Feeling loved and wanted in a homey environment were essential for Potts and her parents when it came to her early decision. During her final visit to Columbia, Potts felt all that and more from coach Robin Pingeton and the rest of the staff, something she didn’t feel at any of her other college visits. After discovering her second home at Mizzou Arena, Potts set her mind on becoming a Tiger and hasn’t lost focus since.

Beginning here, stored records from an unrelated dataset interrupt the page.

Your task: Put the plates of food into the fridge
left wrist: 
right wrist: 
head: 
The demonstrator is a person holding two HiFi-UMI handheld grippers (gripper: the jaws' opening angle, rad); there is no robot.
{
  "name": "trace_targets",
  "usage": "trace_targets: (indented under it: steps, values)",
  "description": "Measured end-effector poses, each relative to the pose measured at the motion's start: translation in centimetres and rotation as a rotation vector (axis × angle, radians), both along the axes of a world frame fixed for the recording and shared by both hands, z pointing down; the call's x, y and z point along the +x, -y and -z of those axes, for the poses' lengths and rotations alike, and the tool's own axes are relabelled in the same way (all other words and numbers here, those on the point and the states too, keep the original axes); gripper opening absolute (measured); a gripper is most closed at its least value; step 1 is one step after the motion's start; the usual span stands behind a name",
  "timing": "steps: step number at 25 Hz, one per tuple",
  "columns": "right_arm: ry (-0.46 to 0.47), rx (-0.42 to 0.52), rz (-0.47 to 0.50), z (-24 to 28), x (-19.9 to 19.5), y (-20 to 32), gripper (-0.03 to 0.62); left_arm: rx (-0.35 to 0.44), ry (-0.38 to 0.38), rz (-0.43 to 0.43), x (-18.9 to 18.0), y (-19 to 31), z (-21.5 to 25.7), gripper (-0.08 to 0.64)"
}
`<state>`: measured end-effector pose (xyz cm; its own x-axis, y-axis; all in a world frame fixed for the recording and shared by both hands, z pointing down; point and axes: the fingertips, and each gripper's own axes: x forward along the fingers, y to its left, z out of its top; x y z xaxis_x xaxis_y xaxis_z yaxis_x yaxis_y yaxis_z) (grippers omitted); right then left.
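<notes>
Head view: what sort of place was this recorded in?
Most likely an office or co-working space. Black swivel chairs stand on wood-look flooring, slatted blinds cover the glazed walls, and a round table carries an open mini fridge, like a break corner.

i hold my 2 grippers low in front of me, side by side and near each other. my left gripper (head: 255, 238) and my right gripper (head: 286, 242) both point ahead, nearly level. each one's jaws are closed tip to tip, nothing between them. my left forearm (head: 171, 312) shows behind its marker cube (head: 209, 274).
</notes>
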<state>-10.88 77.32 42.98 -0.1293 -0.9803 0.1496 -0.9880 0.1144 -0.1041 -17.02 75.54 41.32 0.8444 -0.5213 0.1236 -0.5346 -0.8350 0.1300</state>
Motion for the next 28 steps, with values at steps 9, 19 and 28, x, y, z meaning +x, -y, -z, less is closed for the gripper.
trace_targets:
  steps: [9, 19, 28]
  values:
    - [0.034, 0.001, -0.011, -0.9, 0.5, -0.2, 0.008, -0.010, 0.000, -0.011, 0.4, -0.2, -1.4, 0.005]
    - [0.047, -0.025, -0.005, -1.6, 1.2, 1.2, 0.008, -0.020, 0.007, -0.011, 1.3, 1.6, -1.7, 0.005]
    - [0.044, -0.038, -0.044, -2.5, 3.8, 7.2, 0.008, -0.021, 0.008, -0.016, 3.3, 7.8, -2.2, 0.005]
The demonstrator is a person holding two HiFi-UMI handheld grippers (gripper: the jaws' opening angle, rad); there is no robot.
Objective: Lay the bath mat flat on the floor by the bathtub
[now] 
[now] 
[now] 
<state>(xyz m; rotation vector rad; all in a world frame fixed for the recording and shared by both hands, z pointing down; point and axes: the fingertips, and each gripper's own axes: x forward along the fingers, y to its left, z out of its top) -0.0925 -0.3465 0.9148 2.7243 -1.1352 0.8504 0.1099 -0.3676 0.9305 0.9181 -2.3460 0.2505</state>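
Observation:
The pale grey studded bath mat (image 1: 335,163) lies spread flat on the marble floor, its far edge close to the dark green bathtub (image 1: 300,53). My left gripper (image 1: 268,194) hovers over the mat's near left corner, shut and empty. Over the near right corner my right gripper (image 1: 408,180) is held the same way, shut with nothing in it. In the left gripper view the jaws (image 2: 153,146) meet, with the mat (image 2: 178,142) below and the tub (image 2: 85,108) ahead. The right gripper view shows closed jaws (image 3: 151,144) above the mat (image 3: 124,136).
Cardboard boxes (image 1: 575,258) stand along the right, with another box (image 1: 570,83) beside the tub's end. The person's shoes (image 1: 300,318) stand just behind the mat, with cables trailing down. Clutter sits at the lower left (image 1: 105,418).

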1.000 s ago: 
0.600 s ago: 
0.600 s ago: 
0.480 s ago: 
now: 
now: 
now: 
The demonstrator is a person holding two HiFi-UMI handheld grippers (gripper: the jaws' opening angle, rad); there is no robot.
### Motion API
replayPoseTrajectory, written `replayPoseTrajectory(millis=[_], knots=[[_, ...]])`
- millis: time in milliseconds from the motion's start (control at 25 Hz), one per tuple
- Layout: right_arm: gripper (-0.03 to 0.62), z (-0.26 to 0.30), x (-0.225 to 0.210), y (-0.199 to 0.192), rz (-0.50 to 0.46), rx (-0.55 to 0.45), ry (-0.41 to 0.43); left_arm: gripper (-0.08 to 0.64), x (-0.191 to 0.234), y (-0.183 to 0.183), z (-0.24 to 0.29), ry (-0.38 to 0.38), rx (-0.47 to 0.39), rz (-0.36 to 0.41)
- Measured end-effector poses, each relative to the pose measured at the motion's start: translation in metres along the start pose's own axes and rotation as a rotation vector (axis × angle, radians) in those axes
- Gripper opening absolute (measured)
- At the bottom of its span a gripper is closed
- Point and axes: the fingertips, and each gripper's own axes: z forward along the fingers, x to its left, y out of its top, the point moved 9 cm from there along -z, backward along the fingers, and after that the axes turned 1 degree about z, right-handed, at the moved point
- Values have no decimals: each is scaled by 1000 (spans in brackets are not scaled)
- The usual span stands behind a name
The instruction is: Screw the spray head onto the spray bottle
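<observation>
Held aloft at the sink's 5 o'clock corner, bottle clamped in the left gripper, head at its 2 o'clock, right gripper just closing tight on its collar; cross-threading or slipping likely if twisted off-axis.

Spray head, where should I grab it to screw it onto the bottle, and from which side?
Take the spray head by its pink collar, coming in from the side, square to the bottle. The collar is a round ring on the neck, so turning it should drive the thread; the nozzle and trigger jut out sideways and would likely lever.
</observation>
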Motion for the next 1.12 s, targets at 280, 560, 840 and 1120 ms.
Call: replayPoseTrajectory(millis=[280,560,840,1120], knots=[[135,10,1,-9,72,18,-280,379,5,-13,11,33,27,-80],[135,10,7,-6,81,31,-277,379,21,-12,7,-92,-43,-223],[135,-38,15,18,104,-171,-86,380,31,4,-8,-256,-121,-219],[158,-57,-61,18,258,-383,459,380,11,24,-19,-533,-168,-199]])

Potts has kept in touch with Pingeton and other staff members in the past few years. She’s become close friends with Kiya Dorrah and Avery Brown, players in Missouri’s 2021 and 2022 recruiting classes. After initially forming a connection with former Tigers star Sophie Cunningham in 2018, Potts has been forming relationships with current players like Aijha Blackwell to ensure her transition as a freshman goes as smoothly as possible. Per NCAA rules, current players and coaches cannot speak publicly about recruits until they sign a letter of intent their senior year.
“I work really hard, and I feel like I’m going to go in and hopefully make an immediate impact on the team,“ Potts said . “I’m a three-level scorer, so I can get to the rim, I can finish. My mid-range is a really big part of my game and a lot of girls don’t have that. I’m not as athletic as other girls, so I have to use my body, play smarter and do things other people normally don’t have to do.”
With college on the horizon, Potts still has more she wants to accomplish at Seffner. One of her main goals before leaving high school is to break the record of 2,500 points scored at her previous high school, Bishop Verot. Potts transferred to Seffner once her father stopped coaching at Bishop Verot, but her determination to break records has yet to waver.
For the remainder of her high school career, Potts will have an eye on her impending arrival at Missouri and making waves as a Tiger.
“That’s like my motivation every day,” Potts said. “That’s what I’m looking forward to doing, and I just hope that I can help them in every way I can.”